=== THE DATA ===

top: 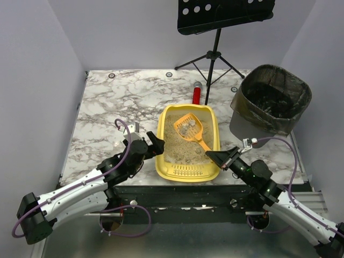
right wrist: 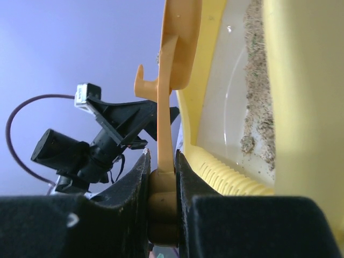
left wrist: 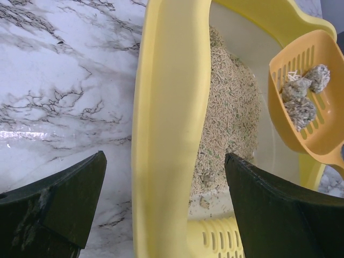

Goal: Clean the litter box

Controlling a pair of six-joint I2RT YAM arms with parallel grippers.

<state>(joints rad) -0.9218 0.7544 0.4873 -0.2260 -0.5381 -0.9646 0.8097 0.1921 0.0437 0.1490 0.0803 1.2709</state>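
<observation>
The litter box (top: 188,172) sits on the marble table (top: 107,118) near its front edge and about midway across, with its ridged lip toward me and its long sides running away from me. Beige litter (top: 174,145) covers most of its floor. In the left wrist view the grains (left wrist: 226,118) heap toward the left wall (left wrist: 166,134), and a bare pale strip of floor shows along the far side.

The orange slotted scoop (top: 193,131) is over the far half of the box with a few grey clumps (top: 186,126) lying in its head. The same clumps (left wrist: 301,94) sit on the scoop's slots (left wrist: 317,129) in the left wrist view. I cannot tell whether the head touches the litter. The handle slants back toward the box's near right corner.

My right gripper (top: 212,155) is clamped on the end of that handle. From its own camera, the two fingers (right wrist: 161,161) press both sides of the thin orange handle (right wrist: 166,80), and the box's yellow wall (right wrist: 301,97) is just beside them.

My left gripper (top: 157,144) is spread wide at the box's left wall. Its jaws (left wrist: 166,188) straddle the rim, one finger (left wrist: 70,199) outside over the marble and the other inside over the litter, neither pressing on the plastic.

A red cylinder (top: 196,95) lies just behind the box. A black mesh bin (top: 250,86) with a dark liner stands at the far right. A black music stand (top: 217,16) rises behind the table.
</observation>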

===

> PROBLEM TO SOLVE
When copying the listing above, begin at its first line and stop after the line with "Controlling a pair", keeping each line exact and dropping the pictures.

> SOLUTION TO THIS EXERCISE
top: 
right wrist: 
left wrist: 

Goal: Clean the litter box

Controlling a pair of six-joint I2RT YAM arms with parallel grippers.

This completes the answer to the exercise.